大手もこの動きに関心を示し、プロントをはじめ三光マーケティングフーズやダイナックなども軒並みワイン業態のテストを開始している。来年以降もワイン人気を継続させるためには一体何が必要なのか。そのヒントはすでに繁盛店に散りばめられている。それをさらに掘り下げて具現化できた店が、より厳しい競争を勝ち残るのではないだろうか。
「街コン」「街バル」人気着火。2012年もさらに拡散の予兆
今年、震災後の自粛ムード一色の中で、震災復興や絆をキーワードに人気を集めたのが「街コン」や「街バル」「食べ飲ま」と呼ばれる地域興しイベントだ。
「合コンスタイル」と「食べ歩きはしご酒スタイル」とに大別されるが、いずれにしても、震災以降、個店での販促から「地域対地域」の集客争いへとステージが変化した状況に、飲食店側も敏感に反応した結果だ。
これらのイベントは5年くらい前から全国各地で少しずつ開催されてきたが、にわかに注目を集め出したのは震災以降だ。東京・上野の「下町バルながおか屋」の前川弘美さんが今年5月と11月の2回、上野活性化のため「食べないと飲まナイト」を開催。この地域活性策を陳腐化させないためにも、統一ブランドで開催することを各地の仲間に呼び掛け、広島と東京・神楽坂でも開催するなど、同名のイベントを昨年4回催すことに成功した。
課題としては、参加飲食店の意識がまだまだ低いことで、再来店を促し固定客化しようという強い意志で取り組んでいる店が少ない点だろう。この部分を解消していけば、参加者・参加店ともに実り多きイベントとして定着するのではないだろか。この手のイベントが来年もさらに盛り上がることは間違いない。
アジアを中心とする海外進出が急。中小も好機、優良コンテンツに熱視線
今年は、アジアを中心とする海外進出にも拍車がかかった。震災の影響で、食材の供給(日本からの輸出)がストップするなど、すでに進出している外食業者に影響もみられたが、基本的に海外市場の日本の外食企業への関心は高く、中小業者にもチャンスが多くある。

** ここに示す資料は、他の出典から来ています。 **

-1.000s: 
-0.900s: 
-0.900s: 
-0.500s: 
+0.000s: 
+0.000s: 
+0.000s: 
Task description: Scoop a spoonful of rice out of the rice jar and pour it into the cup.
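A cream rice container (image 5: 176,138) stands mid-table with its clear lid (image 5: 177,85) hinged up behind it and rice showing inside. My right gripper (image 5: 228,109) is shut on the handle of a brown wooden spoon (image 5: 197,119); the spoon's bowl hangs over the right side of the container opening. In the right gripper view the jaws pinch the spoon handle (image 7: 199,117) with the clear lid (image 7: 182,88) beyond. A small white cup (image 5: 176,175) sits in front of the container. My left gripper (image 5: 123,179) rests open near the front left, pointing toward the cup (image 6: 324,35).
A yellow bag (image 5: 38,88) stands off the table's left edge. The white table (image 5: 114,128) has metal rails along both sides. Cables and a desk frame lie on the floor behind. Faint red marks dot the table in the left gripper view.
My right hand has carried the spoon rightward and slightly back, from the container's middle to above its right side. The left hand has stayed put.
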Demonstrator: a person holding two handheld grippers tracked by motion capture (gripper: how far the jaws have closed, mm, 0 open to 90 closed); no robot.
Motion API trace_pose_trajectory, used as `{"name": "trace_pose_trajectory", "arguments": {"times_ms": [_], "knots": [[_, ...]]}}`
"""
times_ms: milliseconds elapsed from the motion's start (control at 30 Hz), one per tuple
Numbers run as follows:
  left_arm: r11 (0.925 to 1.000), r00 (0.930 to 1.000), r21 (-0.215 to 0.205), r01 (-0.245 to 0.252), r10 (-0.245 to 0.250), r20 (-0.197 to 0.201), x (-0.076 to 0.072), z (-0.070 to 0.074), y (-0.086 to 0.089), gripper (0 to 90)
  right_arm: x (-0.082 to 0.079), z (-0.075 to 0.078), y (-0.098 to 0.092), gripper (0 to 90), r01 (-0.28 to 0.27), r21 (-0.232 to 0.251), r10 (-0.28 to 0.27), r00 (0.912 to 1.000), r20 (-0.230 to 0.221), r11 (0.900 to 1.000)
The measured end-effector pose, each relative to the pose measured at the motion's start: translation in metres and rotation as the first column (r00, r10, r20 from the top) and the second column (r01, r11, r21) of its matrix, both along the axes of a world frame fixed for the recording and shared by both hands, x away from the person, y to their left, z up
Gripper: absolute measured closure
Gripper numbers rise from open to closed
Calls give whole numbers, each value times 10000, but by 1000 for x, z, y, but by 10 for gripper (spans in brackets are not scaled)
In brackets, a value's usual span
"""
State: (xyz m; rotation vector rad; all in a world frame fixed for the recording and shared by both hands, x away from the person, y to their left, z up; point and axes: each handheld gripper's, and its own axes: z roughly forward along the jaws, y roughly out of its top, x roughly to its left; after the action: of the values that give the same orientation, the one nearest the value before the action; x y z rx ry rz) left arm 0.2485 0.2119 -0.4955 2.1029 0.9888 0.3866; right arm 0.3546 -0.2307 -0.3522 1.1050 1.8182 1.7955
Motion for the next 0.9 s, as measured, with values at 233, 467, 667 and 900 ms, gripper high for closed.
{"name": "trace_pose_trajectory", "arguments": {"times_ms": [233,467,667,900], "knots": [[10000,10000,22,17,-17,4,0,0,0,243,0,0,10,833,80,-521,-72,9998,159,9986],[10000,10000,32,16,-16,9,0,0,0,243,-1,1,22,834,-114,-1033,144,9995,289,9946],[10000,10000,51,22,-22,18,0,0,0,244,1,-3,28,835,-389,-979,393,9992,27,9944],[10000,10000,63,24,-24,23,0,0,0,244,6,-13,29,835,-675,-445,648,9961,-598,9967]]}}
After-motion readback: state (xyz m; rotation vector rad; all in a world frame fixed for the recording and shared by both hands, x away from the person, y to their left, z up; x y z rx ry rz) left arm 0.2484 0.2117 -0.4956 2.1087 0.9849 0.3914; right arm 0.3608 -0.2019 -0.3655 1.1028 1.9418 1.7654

ただ、アジアと言っても国によって事情が異なるため、それぞれの国の特徴を慎重に分析して出店コンテンツを詰め、業態開発した企業がある程度の成功を収めているようで、安易に進出して成功するほど甘くない。とくにアルコール業態が多く、たとえば香港に進出しているワタミも、日本の居酒屋とは趣が異なり、食事メインのファミレス的な使われ方をしているようだ。
ラーメン業態をはじめ、日本からのアジア進出が目立った年だったが、来年以降もその傾向は強まると見られる。有力なスポンサーやディベロッパーのハートを射止めるのは、規模の大小を問わず優良なジャパニーズコンテンツだ。日本で培ったノウハウがアジアで活かせる時代がようやく到来したと言えるだろう。